No-brainer Gardening!

No-brainer gardening! Sometimes, you don't even have to water and your plants will keep growing in your Grow Y'own Hooped and Covered raised bed(s)! I just r&r'ed some client's bed yesterday outside of Santa Fe. I cleaned out all the dried crops from last year, turned the soil and pulled out all the fine roots, refertilized, replanted new starts- chards, kales, arugula, sorrel, lettuces, and herbs, watered, and closed everything back up. They already had young, mid-Winter green onions and sorrel coming up, and their herbs- marjoram, oregano, thyme, rosemary, were still green and ready to burst once again.

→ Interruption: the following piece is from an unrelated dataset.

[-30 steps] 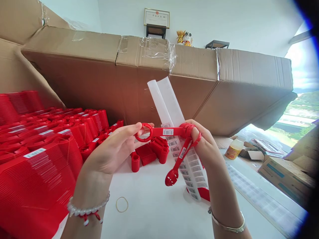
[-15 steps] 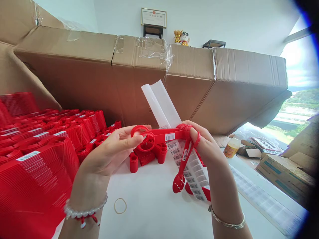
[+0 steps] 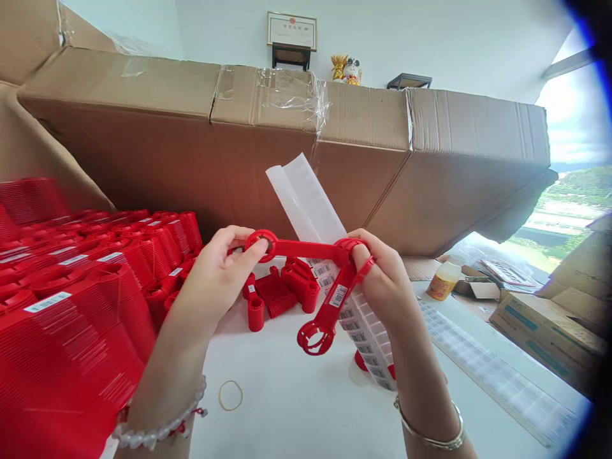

He said that he hadn't even looked inside his bed since Thanksgiving, nor had he watered or given it any air! This was 2 months of no attention. Imagine what it would have been like if he had watered just once every month! To win the Lottery, you at least must buy a ticket. But with a Grow Y'own bed, all you have to do for success is simply get it started, and watch it go/grow!

Early Spring Setup

Even though its mid-Winter, you can get setup for early Spring growing now! With the pot and bulb heat system, you can plant organic starts from Agua Fria Nursery, and within one month be eating your first baby salad, and using fresh herbs. By March 1, your bed will be 'cookin', and you'll be 2 1/2 months ahead of everybody else. So why put it off any longer? I know it doesn't FEEL like gardening weather outside, but your extra effort to get going early will be a tremendous reward later on in the Spring!